About this exercise: For the data that follows, state how many lines hold the string "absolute", giving the number by itself.

=== Provided records ===

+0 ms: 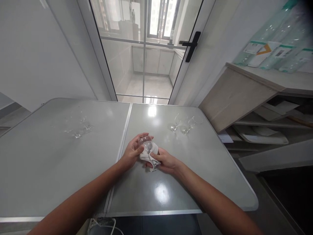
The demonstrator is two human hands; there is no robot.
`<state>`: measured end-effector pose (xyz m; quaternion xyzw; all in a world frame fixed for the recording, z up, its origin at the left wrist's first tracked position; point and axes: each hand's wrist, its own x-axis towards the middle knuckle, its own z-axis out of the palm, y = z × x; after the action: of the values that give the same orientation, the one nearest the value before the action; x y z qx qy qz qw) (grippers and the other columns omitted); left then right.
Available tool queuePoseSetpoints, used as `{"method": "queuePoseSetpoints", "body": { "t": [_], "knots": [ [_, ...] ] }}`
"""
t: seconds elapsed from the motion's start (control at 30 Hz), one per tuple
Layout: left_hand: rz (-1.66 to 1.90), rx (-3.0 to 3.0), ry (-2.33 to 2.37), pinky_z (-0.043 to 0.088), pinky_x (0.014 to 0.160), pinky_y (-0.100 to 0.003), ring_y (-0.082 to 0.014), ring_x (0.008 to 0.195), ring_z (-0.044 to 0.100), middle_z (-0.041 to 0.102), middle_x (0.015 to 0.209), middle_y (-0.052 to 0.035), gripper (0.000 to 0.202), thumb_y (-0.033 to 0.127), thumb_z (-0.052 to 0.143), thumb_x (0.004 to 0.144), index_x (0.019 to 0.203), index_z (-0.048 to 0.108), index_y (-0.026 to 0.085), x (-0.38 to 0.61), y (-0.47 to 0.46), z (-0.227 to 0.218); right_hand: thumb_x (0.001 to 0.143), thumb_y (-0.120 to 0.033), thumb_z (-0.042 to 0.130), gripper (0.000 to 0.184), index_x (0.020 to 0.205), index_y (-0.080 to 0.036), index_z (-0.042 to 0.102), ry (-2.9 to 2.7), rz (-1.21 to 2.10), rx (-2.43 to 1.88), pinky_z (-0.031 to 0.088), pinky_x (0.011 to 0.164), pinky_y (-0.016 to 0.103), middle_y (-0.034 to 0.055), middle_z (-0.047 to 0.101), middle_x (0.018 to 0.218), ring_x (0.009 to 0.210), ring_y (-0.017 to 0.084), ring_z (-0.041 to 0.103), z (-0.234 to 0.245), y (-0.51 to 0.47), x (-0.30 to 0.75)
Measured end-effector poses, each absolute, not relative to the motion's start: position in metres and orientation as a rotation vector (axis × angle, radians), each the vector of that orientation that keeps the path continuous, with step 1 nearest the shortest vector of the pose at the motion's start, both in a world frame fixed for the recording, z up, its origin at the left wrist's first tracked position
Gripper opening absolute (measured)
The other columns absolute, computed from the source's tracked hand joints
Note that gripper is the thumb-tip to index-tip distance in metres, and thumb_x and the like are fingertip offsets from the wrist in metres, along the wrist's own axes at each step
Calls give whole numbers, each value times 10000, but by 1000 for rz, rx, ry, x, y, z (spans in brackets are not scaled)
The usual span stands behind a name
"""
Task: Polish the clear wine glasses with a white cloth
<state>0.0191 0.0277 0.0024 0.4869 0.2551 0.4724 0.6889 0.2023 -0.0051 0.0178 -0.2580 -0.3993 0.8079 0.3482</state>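
Observation:
A clear wine glass [145, 142] is held over the middle of the grey table [61, 169]. My left hand [133, 151] wraps its fingers round the bowl of the glass. My right hand [165, 160] is closed on a white cloth [148, 158] pressed against the lower side of the glass. The stem of the glass is hidden by the cloth and my fingers.
Two clear glasses [79, 128] stand at the far left of the table, and two more [184, 124] at the far right. A glass door [144, 49] is behind the table. A wooden shelf unit [246, 94] with papers and plastic bottles stands at the right.

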Motion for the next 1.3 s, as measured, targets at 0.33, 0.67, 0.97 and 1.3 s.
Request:
{"method": "queuePoseSetpoints", "body": {
  "t": [0.33, 0.67, 0.97, 1.3],
  "knots": [
    [1222, 1135, 611, 541, 1056, -454, -334, 1241, 681, 690, 1360, -208, 708, 464, 916, 734, 1319, 638, 177, 19, 37, 0, 908, -503, 716, 314, 989, -211, 633, -1354, 1432, -1105, 469, 701, 322, 32, 664, 784, 719, 200, 579, 19, -8, 200],
    [1214, 1123, 606, 550, 1048, -447, -326, 1229, 686, 688, 1363, -189, 686, 353, 960, 685, 1275, 648, 197, 19, 43, -3, 858, -469, 770, 285, 912, -214, 655, -1431, 1182, -1208, 440, 693, 308, 23, 638, 765, 727, 192, 535, 16, -2, 210],
    [1149, 1130, 586, 580, 1009, -435, -326, 1247, 677, 661, 1389, -195, 657, 374, 934, 732, 1272, 602, 199, 20, 44, -1, 775, -548, 827, 418, 813, -166, 664, -805, 1546, -1040, 479, 579, 286, 8, 654, 675, 579, 146, 563, 7, 12, 213],
    [1429, 1359, 645, 571, 1077, -506, -268, 1351, 586, 610, 1384, -87, 663, 256, 926, 738, 1252, 511, 316, 18, 39, 3, 748, -374, 774, 244, 881, -190, 687, -510, 1411, -1021, 495, 579, 262, 16, 710, 759, 656, 161, 628, 11, 24, 226]
  ]
}}
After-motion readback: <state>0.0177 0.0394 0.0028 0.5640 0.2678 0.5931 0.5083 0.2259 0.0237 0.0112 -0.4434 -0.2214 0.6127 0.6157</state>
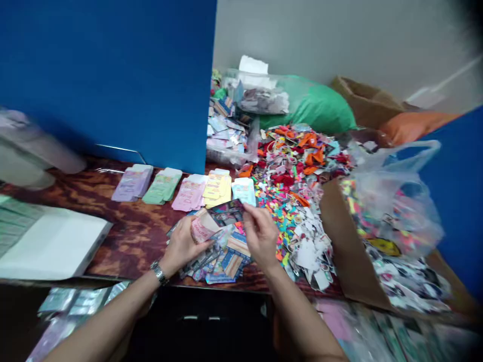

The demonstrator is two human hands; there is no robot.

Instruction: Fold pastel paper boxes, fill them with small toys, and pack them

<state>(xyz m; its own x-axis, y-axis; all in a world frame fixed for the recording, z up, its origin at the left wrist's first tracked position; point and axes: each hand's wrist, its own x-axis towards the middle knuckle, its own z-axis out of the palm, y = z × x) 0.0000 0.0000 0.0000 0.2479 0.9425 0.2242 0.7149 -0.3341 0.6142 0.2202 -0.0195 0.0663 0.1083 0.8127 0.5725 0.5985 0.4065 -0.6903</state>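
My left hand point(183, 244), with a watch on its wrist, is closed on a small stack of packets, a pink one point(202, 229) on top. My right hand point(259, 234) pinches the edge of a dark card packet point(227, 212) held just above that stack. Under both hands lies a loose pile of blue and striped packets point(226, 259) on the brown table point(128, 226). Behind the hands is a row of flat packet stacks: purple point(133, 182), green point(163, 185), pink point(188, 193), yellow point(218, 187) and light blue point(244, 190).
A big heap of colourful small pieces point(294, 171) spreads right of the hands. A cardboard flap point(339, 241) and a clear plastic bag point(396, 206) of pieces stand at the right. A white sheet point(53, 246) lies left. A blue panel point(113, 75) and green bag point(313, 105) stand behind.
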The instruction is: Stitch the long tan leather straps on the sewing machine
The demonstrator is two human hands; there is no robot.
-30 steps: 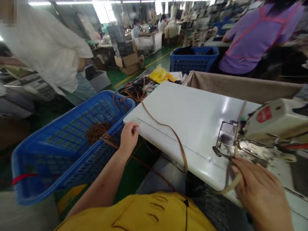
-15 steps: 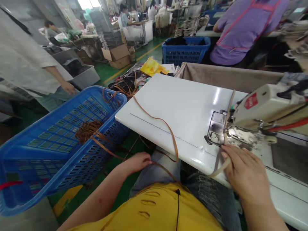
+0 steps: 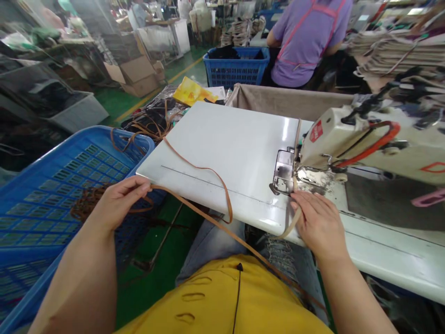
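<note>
Brown strap (image 3: 208,217) is pinched in my left hand (image 3: 122,198), at the near-left corner of the white sewing table (image 3: 222,139). From there it slopes down to the right across my lap. My right hand (image 3: 318,220) is closed on a pale strap (image 3: 291,226) in front of the sewing machine (image 3: 333,127). That strap runs under the presser area, over the metal plate (image 3: 284,169), and its near part loops over the table edge. Another stretch of brown strap (image 3: 212,170) curves loosely across the tabletop.
A blue basket (image 3: 45,174) with a bundle of brown straps (image 3: 85,204) stands at my left. Behind the table are a fabric-lined bin (image 3: 278,97), a yellow bag (image 3: 194,90) and a second blue basket (image 3: 236,72). A person in purple (image 3: 309,41) sits farther back.
My left hand has moved left and up from my lap, drawing the brown strap out longer. My right hand stays by the machine. The view has turned right; the person in white is out of sight.
</note>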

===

Response: 3